So, but it's an interesting conundrum here because you should really be placing well art. Your, your thoughts now are I'm going to close the lid on my toilet tonight, before I brush my teeth. I'm not going to play that game anymore. And it's not surprising really.
So a, a study at university of Arizona found that are 49 harmful bacteria per square inch on the average toilet seat. That's not too good, but then let's actually look at the real risk here. Because when we look at a, an average mouse, there's 1700 harmful bacteria on the same mouse compared to your toilet seat, it gets better, you know, nearly three and a half thousand on your keyboard over 20 well, nearly 21,000 on your desk. And over 25,000 on your phone. Now that really puts things into context.
So the next time you have your lunch at your desk, while you're on the phone, using your computer, you are actually putting yourself in far greater risk of illness than flushing the toilet with the lid up.
But I dare say that next week, when you get back to the office, you will have closed the lid on your toilet and you will still eat your sandwich at your desk because actually this one doesn't feel like it should do you more harm, but actually it does. So we have this concept here. We have the perceived risk, the coconut versus the shark. We know we've worked it out because we are smart.
Stand up straight monkeys. Basically we know what we're doing. We then have the hygiene risk. These are the risks that we fix, even though technically we don't have to now start applying this to your day to day risk assessment roles. You start thinking, what risks am I actually fixing? Because I feel like I should not because they are more risky, but I feel like I should, because you actually have quite a few more actual risks out there than you than you thought you had had before.
So our actual perception of risk is wrong in the first place.
It actually, it actually comes about quite, quite poorly moving swiftly on. However, the way we measure risk is also very interesting.
Now, a little brief background here.
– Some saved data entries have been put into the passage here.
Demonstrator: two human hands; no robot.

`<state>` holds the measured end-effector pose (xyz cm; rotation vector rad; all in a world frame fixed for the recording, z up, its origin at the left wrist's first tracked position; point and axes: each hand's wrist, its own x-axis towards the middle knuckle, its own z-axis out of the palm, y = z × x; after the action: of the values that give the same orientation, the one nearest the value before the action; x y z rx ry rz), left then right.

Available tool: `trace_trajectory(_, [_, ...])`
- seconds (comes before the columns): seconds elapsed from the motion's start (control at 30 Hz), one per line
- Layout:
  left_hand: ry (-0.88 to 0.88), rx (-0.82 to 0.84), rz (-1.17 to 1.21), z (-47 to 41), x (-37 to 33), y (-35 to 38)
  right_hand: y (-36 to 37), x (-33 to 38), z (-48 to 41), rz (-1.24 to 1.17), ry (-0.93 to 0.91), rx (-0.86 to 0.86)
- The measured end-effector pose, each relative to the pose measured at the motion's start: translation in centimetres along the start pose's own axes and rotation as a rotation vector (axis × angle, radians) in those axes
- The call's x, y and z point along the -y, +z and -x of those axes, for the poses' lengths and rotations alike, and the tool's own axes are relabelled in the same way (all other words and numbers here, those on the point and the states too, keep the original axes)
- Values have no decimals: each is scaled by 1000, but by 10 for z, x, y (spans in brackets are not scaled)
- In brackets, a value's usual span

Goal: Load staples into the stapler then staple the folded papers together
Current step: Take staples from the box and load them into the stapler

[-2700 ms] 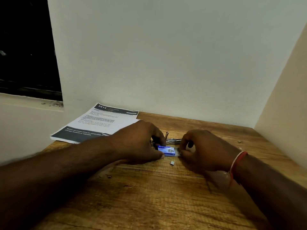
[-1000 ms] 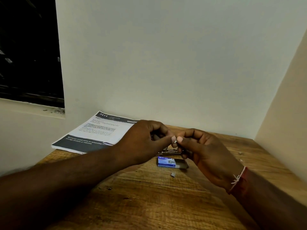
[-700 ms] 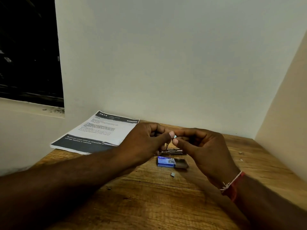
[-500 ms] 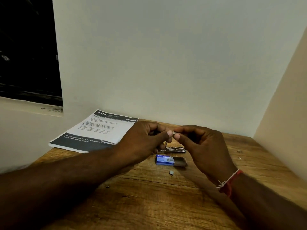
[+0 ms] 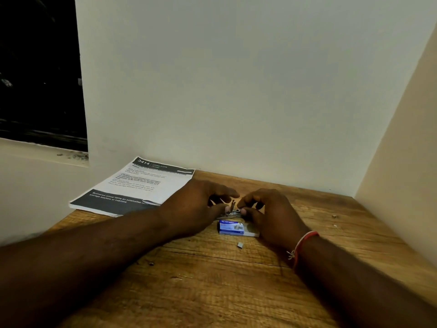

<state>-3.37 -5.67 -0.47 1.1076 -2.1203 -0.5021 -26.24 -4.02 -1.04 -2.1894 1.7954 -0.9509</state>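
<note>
Fingertips [image 5: 224, 208] of the left hand [image 5: 196, 204] and right hand [image 5: 269, 215], lifted a moment ago pinching staples, now curl together at the open stapler [image 5: 233, 207] on the table [image 5: 212, 285] behind the staple box [image 5: 230, 227], what they pinch I cannot tell, so loading seems underway, the papers [image 5: 142, 183] not yet stapled.
</note>
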Motion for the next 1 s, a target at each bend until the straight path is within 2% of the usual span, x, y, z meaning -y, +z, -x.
trace_trajectory(1.0, [109, -21, -6, -4, 8, 9, -2, -4, -2, -40, 5, 44])
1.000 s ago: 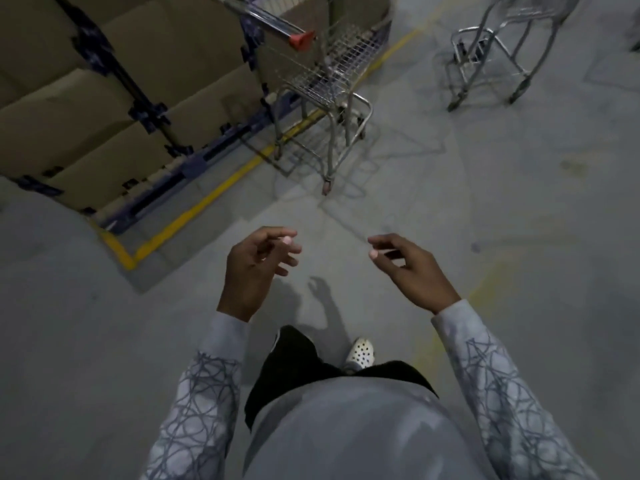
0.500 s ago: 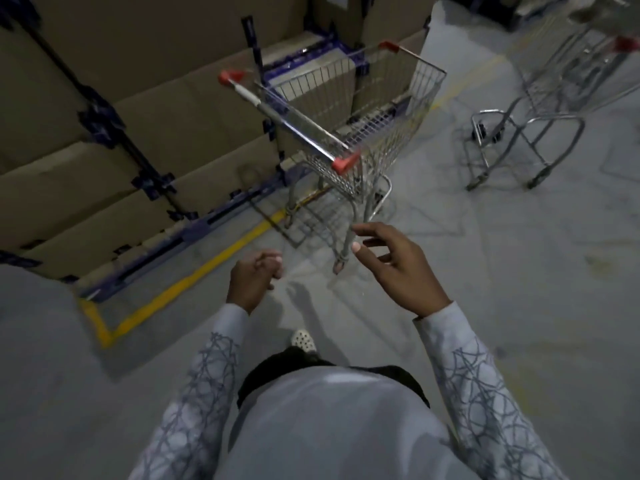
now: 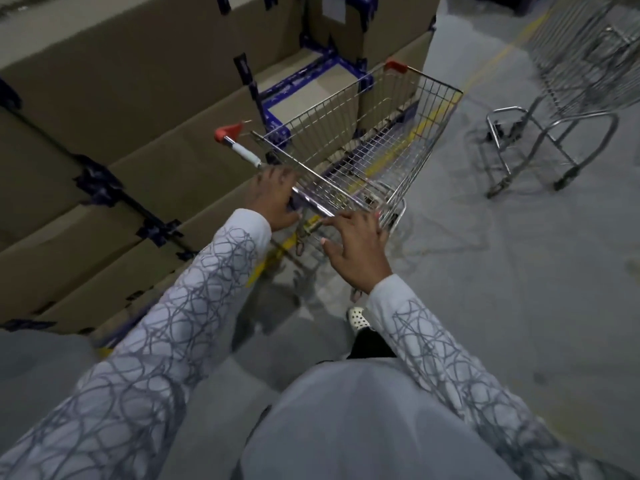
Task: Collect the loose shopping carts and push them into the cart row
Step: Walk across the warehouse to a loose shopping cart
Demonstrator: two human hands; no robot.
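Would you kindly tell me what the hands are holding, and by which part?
Both hold the silver wire shopping cart by its metal handle bar: the left hand near the bar's middle, the right hand near its right end.

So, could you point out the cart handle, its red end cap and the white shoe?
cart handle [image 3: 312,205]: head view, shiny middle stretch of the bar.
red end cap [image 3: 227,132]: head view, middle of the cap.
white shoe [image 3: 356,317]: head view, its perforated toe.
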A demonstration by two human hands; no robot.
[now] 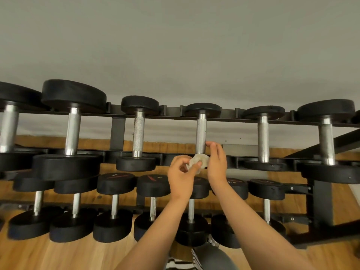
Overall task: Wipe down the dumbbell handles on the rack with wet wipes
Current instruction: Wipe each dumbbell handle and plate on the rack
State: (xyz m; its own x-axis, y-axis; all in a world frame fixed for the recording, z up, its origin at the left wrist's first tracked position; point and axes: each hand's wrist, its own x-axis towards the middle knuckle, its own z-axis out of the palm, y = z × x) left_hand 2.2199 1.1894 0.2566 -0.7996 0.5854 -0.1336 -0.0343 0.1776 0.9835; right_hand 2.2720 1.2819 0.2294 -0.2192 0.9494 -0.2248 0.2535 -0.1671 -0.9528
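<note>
White and crumpled into a small wad, the wipe sits at the near end of a steel handle, just where the bar meets the black front weight, most of which is covered by the two hands. The left hand pinches the wad between thumb and bent fingers. The right hand stands just beside it, fingers loosely bent and reaching up along the handle with the tips at the bar; its thumb is hidden, so I cannot tell whether it also holds the wipe. This handle belongs to the fourth dumbbell from the left on the upper row of the black metal rack. Six handles show on that row, the leftmost one cut by the frame edge, and a dark sliver at the far right edge is too little to name. Seven dumbbells lie on the lower row; six of their handles can be seen, while the right forearm covers that of the sixth. Red markings and numbers on the lower weights are too blurred to read. Behind the rack are a grey wall and a wooden floor. At the bottom edge a striped cloth and a dark rounded shape are cut off.
</note>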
So a very good friend of mine, name of ARD Malik, who now works at alien volt. He wrote a book supporting the CI S S P qualification. And in the book he was describing risk models. And so he came up with the Mallek risk model, which basically measured impact and likelihood. And he likened it to a fight in the pub. You can tell he's English, he likes that sort of thing, but he likened it to a fight in the pub. And as you can see, you know, everything ranges from, if the impact doesn't hurt is at the best you got ouch and holy crap.
And the same again, with the likelihood ain't happening, possibly it's on holy crap.
And the measurements increase as the further down to the right you go. So anything's from, you know, all my drink, Steve, get a cab to a and E or need an ambulance. Now I thought this was a good example, cause it actually shows in real terms what those numbers mean, which were gonna come onto a minute.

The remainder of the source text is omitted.